### Your task
Your response should be an exact reproduction of the data below, beginning at the line containing "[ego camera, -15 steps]" and ending with the final line.
- - -
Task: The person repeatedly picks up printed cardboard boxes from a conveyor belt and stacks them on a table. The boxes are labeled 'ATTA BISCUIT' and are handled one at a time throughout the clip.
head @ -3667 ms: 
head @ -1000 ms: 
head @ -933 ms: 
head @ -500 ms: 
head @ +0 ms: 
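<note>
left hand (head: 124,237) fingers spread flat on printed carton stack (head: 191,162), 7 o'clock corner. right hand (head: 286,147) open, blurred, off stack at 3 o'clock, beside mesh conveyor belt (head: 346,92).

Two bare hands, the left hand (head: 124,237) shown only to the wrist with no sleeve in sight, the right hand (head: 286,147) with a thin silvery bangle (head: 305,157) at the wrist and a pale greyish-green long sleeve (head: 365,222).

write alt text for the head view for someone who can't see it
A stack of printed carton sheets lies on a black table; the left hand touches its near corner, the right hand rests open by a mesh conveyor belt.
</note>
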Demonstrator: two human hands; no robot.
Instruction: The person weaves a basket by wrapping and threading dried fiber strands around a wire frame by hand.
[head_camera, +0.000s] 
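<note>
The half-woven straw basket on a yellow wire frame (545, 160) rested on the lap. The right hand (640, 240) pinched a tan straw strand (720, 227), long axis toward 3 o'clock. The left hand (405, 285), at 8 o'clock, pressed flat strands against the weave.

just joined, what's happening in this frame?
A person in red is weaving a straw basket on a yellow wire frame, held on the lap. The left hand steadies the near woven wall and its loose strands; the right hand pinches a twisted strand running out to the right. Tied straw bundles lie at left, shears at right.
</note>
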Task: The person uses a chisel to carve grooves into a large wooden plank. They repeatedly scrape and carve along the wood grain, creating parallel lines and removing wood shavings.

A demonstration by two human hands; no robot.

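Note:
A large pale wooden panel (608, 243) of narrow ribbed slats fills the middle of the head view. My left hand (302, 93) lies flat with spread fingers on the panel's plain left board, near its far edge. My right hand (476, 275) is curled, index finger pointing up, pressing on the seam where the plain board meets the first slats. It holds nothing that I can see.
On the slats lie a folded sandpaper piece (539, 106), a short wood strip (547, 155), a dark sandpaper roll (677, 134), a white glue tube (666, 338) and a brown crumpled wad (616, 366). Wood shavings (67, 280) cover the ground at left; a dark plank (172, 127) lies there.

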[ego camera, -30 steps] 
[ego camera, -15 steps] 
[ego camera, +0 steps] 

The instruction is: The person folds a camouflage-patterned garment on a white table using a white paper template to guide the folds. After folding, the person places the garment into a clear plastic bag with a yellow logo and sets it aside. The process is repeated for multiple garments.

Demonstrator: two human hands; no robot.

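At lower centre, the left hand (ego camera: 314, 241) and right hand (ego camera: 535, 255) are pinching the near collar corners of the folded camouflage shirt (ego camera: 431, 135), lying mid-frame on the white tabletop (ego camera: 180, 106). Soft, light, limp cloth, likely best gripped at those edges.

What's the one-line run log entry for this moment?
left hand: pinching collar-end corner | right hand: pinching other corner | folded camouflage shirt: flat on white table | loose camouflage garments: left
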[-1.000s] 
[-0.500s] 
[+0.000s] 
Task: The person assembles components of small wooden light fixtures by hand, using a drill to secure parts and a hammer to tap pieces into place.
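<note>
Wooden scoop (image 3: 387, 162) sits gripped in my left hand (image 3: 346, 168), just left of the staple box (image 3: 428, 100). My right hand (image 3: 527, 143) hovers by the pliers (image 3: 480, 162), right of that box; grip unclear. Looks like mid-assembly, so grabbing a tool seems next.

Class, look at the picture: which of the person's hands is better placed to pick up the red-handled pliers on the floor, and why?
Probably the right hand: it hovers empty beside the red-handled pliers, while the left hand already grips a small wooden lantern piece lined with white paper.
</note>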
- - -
### Written response
[ego camera, -15 steps] 
[ego camera, +0 steps] 

The instruction is: The person folds a camouflage-patterned garment on a white table using a white paper template to guide the folds. After folding, the person places the garment into a clear plastic bag with a yellow logo and sets it aside. The process is repeated for multiple garments.

Demonstrator: two human hands; no robot.

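At lower centre, the left hand (ego camera: 314, 241) and right hand (ego camera: 535, 255) are pinching the near collar corners of the folded camouflage shirt (ego camera: 431, 135), lying mid-frame on the white tabletop (ego camera: 180, 106). Soft, light, limp cloth, likely best gripped at those edges.

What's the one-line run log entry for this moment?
left hand: pinching collar-end corner | right hand: pinching other corner | folded camouflage shirt: flat on white table | loose camouflage garments: left
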[-1.000s] 
[-0.500s] 
[+0.000s] 
Task: The person assembles components of small wooden light fixtures by hand, using a drill to secure parts and a hammer to tap pieces into place.
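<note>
Wooden scoop (image 3: 387, 162) sits gripped in my left hand (image 3: 346, 168), just left of the staple box (image 3: 428, 100). My right hand (image 3: 527, 143) hovers by the pliers (image 3: 480, 162), right of that box; grip unclear. Looks like mid-assembly, so grabbing a tool seems next.

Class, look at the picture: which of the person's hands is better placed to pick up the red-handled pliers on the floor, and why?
Probably the right hand: it hovers empty beside the red-handled pliers, while the left hand already grips a small wooden lantern piece lined with white paper.
</note>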

No additional output is expected for this exercise.